WORK REQUEST:
Your reply should hold only the lines from the one containing "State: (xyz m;" to the final line of the listing below, restated word for word.

DATASET EXTRACT:
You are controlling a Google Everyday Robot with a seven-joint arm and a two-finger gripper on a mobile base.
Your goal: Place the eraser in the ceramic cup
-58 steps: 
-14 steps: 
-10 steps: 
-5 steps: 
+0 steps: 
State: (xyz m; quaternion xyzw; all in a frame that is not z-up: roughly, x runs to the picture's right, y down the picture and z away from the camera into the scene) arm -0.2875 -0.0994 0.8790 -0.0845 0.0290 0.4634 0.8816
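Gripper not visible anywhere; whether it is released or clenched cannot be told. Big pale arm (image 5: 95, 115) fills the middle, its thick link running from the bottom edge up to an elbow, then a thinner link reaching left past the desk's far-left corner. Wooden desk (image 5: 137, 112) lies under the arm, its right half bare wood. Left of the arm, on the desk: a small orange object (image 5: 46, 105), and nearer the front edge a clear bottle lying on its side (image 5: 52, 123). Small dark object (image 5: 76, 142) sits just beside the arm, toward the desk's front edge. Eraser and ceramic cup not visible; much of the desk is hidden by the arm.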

ANSWER SPACE:
State: (xyz m; quaternion xyzw; all in a frame that is not z-up: roughly, x runs to the picture's right, y down the picture and z away from the camera into the scene) arm -0.2875 -0.0994 0.8790 -0.0845 0.0290 0.4634 0.8816
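Gripper not visible anywhere; whether it is released or clenched cannot be told. Big pale arm (image 5: 95, 115) fills the middle, its thick link running from the bottom edge up to an elbow, then a thinner link reaching left past the desk's far-left corner. Wooden desk (image 5: 137, 112) lies under the arm, its right half bare wood. Left of the arm, on the desk: a small orange object (image 5: 46, 105), and nearer the front edge a clear bottle lying on its side (image 5: 52, 123). Small dark object (image 5: 76, 142) sits just beside the arm, toward the desk's front edge. Eraser and ceramic cup not visible; much of the desk is hidden by the arm.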

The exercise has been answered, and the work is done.